The Security Assessment Analyst will perform various types of security assessments, which may include evaluations of security controls in hardware, software, web applications, mobile applications, and other information assets. The analyst will assist with vulnerability management, secure configuration management, and application security programs. This position aligns with the Vulnerability Assessment Analyst and Security Control Assessor work roles within the NICE Cybersecurity Workforce Framework.

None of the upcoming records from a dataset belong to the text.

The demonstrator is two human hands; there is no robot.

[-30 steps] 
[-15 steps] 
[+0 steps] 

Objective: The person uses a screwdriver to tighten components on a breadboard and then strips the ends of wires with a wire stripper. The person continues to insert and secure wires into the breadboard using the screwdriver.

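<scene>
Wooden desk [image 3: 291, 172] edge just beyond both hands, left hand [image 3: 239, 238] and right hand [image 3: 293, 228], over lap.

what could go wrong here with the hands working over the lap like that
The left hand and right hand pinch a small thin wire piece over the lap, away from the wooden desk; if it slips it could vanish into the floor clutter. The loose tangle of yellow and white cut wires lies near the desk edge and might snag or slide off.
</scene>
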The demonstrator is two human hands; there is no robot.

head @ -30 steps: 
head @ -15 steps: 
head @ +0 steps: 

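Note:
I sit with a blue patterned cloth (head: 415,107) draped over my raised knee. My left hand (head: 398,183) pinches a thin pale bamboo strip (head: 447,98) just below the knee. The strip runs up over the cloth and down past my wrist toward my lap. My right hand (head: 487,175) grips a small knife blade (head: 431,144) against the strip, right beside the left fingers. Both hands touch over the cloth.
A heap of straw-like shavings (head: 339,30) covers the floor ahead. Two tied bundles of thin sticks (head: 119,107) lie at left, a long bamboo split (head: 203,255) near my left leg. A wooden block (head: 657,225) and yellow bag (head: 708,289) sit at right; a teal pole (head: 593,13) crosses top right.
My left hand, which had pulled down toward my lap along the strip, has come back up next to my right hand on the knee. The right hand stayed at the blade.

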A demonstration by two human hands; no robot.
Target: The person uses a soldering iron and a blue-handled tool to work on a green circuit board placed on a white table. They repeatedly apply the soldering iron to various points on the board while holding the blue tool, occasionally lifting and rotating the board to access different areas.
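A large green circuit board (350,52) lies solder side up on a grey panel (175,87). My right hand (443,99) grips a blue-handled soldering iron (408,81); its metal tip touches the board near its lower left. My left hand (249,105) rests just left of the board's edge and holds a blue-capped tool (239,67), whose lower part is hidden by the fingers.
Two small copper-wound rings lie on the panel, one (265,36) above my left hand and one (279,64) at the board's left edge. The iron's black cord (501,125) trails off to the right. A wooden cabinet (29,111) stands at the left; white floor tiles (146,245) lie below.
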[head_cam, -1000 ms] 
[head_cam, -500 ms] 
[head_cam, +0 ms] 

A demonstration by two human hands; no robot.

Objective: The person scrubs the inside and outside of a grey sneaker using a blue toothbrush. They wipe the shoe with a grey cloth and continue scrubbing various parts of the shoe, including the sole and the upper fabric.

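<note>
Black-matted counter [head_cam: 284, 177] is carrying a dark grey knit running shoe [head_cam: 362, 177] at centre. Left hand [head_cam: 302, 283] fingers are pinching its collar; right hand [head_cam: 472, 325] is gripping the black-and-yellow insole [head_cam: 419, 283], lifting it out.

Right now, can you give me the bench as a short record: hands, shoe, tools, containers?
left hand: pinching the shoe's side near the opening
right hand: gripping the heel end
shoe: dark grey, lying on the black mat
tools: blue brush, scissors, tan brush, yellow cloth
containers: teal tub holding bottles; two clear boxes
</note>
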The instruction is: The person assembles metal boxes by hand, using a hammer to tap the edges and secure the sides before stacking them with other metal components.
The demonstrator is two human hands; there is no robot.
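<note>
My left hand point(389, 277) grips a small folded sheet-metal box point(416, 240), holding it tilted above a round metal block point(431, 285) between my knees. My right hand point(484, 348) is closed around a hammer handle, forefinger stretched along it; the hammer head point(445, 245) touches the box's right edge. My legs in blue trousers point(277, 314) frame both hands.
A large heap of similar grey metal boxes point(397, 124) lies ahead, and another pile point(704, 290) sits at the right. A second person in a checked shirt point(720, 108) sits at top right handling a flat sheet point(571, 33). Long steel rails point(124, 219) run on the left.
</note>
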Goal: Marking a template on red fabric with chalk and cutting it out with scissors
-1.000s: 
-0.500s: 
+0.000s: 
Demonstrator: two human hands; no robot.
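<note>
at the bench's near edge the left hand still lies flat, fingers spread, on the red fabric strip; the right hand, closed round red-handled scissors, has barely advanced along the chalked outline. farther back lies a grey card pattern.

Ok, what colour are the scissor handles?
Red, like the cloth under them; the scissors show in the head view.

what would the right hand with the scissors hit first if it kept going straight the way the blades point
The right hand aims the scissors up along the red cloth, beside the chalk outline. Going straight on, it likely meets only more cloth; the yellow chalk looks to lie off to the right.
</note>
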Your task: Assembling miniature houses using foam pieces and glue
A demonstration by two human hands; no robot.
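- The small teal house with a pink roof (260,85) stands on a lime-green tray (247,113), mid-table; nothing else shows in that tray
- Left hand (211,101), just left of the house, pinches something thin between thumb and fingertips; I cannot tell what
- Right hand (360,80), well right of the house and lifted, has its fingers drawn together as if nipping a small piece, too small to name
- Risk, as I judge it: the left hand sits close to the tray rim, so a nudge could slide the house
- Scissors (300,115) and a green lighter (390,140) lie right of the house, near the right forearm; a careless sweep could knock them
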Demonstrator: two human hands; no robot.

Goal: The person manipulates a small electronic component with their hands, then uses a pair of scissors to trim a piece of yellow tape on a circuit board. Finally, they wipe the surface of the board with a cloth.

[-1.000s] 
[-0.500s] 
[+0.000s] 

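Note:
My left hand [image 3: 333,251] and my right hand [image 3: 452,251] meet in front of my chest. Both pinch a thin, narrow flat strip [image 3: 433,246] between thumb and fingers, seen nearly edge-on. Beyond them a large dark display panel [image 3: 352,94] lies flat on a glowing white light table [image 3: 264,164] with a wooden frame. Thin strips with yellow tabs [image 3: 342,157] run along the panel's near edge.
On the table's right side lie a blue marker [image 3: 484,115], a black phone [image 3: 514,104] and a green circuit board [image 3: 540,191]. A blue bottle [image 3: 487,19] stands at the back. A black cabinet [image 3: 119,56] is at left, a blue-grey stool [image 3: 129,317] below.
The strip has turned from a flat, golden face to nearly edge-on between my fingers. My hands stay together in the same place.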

- Maintain and enhance vulnerability management program, to include network vulnerability scanning, exception requests, reporting, and remediation efforts
- Verify that application software/network/system security postures are implemented as stated, document deviations, and recommend required actions to correct deficiencies
- Perform security reviews and identify security gaps in security architecture
- Assess configuration management, patch management, and effectiveness of security controls
- Conduct and/or support authorized penetration testing or vulnerability assessment of enterprise assets
- Perform technical (evaluation of technology) and nontechnical (evaluation of people and operations) risk and vulnerability assessments of relevant technology focus areas (e.g., local computing environment, network and infrastructure, applications, etc.)
- Conduct application security assessments, including static analysis, dynamic analysis, and manual testing of web and mobile applications.
- Make recommendations regarding the selection of security controls to mitigate risk (e.g., protection of information, systems, and processes)
- Assist with development and maintenance of technical documentation and standard operating procedures.
- Additional responsibilities as identified.
- Security fundamentals certification such as GISF, GSEC, Security+, or similar preferred
- Ethical hacking or penetration testing certification (CEH, OSCP, GPEN, etc.) strongly desired
- Proven project management and organizational skills, specifically managing multiple concurrent projects
- Bachelor’s or Master’s degree in Information Security or related field preferred (work experience and background may be considered in lieu of education)
- Minimum two years of information security experience, with experience in vulnerability assessment or penetration testing preferred
- Highly self-motivated
- Must give attention to detail and possess the ability to prioritize tasks so work is completed in an accurate, timely manner
- Excellent problem-solving ability and ability to resolve issues under tight time frames
- Stay current on information security trends, new threats and attack techniques, and emerging security technologies.
Note: Qualified candidates will be contacted within 2 business days of application. If an applicant does not meet the above criteria, we will keep your resume on file for future opportunities and may contact you for further discussion.